**Required action:**
Every line from the one containing "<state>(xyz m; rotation" to the final line of the material below must be reproduced exactly; leave out all other lines.

**Excerpted records:**
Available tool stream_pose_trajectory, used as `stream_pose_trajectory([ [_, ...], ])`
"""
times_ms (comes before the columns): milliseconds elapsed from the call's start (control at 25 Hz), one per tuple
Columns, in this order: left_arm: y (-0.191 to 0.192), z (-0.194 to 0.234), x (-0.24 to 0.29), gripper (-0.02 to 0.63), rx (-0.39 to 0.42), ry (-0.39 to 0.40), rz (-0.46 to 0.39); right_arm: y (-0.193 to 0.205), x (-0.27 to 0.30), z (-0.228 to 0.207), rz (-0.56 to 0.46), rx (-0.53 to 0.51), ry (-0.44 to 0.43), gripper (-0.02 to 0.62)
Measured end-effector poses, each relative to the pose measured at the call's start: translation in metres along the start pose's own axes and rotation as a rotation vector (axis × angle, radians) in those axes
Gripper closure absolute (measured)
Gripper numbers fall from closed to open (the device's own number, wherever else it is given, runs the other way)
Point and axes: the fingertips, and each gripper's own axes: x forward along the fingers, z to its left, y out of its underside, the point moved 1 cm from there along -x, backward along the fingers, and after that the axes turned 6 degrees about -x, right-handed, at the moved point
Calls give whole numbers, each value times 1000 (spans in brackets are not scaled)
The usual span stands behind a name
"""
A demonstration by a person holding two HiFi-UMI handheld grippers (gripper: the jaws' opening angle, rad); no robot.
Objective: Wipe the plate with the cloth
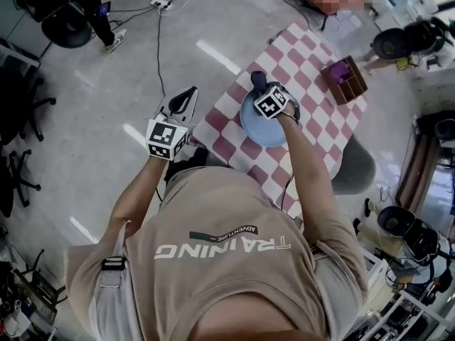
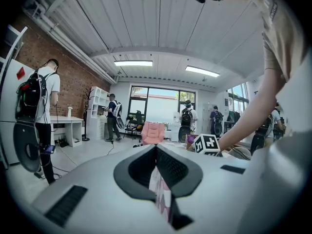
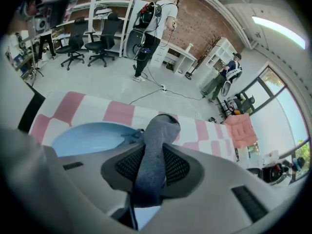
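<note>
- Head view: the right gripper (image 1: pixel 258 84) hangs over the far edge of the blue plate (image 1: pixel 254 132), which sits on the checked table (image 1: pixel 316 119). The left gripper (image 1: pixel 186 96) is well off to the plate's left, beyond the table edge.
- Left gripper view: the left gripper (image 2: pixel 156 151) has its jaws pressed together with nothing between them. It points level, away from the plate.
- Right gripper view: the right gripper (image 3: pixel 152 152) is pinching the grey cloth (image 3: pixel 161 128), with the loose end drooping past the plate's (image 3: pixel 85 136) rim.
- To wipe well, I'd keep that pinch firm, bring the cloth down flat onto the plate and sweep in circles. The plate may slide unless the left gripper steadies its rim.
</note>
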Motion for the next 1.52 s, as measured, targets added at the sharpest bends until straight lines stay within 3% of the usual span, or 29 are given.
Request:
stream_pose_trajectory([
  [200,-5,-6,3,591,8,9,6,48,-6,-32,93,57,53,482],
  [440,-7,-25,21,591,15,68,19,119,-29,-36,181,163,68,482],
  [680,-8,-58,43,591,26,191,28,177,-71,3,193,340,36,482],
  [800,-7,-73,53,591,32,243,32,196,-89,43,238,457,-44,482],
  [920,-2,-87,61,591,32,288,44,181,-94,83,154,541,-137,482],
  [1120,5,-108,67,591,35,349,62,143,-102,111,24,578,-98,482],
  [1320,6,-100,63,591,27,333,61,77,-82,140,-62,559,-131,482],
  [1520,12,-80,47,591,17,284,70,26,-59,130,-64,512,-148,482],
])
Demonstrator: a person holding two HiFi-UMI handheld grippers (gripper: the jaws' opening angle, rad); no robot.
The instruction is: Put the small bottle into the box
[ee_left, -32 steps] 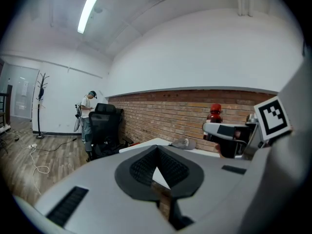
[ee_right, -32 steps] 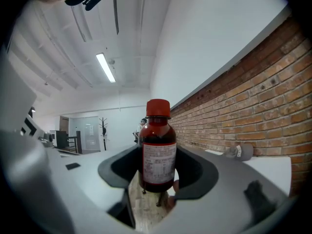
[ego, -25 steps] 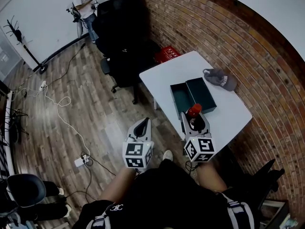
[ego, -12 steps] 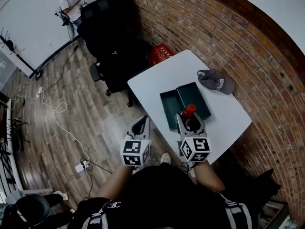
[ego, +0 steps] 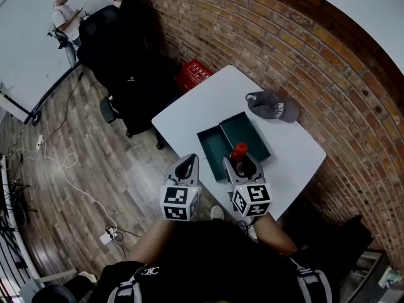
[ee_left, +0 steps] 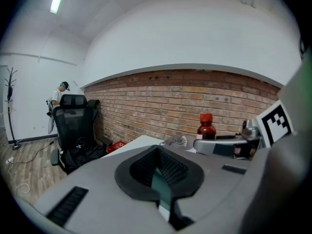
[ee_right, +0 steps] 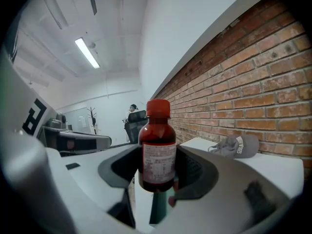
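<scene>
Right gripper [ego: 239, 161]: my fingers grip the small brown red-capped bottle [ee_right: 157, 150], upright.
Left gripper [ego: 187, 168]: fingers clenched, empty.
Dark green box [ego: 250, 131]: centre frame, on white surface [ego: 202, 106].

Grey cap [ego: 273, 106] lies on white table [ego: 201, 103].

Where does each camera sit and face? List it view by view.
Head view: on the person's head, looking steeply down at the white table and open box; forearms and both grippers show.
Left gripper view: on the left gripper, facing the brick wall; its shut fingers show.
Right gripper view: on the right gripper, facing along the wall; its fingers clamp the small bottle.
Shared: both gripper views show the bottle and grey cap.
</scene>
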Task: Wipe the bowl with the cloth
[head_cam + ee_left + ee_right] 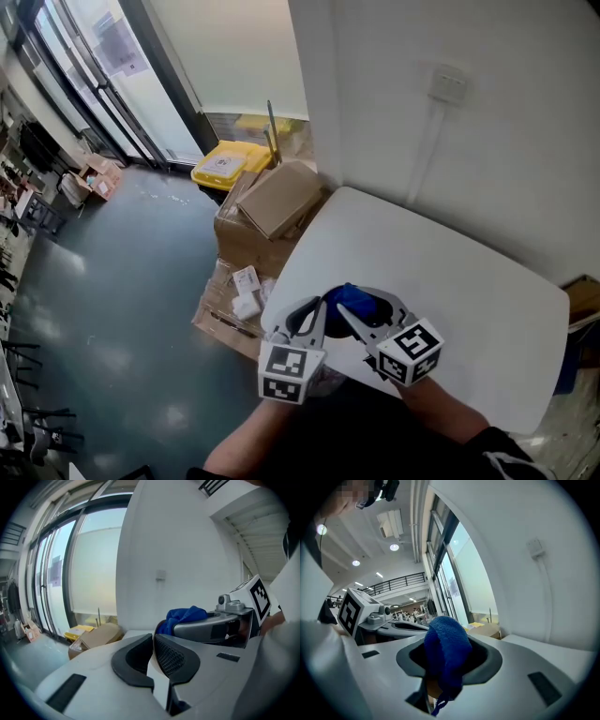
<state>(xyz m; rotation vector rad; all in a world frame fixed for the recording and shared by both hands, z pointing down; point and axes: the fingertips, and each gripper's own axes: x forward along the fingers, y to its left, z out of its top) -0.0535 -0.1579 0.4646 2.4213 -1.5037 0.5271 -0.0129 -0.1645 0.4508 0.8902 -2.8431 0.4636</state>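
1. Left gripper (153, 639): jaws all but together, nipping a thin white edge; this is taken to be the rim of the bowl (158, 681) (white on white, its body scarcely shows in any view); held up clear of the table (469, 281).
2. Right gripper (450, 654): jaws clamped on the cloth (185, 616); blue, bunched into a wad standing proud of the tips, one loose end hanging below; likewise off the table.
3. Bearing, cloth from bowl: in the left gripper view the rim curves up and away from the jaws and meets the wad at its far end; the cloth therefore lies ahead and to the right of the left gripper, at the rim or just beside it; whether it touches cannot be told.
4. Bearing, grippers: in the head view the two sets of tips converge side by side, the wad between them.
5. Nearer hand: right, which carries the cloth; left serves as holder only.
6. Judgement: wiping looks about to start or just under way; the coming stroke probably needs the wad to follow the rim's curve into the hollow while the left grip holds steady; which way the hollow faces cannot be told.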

**Written answer:**
<state>(xyz m; rotation vector rad; all in a world frame fixed for the recording and shared by both hands, z pointing down; point and axes: the fingertips, and each gripper's own axes: x forward along the fingers, y to its left, z out of its top) -0.0535 -0.1579 0.4646 2.4213 -1.5037 0.5271 -0.0129 -0.1645 0.4508 0.8902 -2.8431 0.4636</state>
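1. Left gripper (153, 639): jaws all but together, nipping a thin white edge; this is taken to be the rim of the bowl (158, 681) (white on white, its body scarcely shows in any view); held up clear of the table (469, 281).
2. Right gripper (450, 654): jaws clamped on the cloth (185, 616); blue, bunched into a wad standing proud of the tips, one loose end hanging below; likewise off the table.
3. Bearing, cloth from bowl: in the left gripper view the rim curves up and away from the jaws and meets the wad at its far end; the cloth therefore lies ahead and to the right of the left gripper, at the rim or just beside it; whether it touches cannot be told.
4. Bearing, grippers: in the head view the two sets of tips converge side by side, the wad between them.
5. Nearer hand: right, which carries the cloth; left serves as holder only.
6. Judgement: wiping looks about to start or just under way; the coming stroke probably needs the wad to follow the rim's curve into the hollow while the left grip holds steady; which way the hollow faces cannot be told.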

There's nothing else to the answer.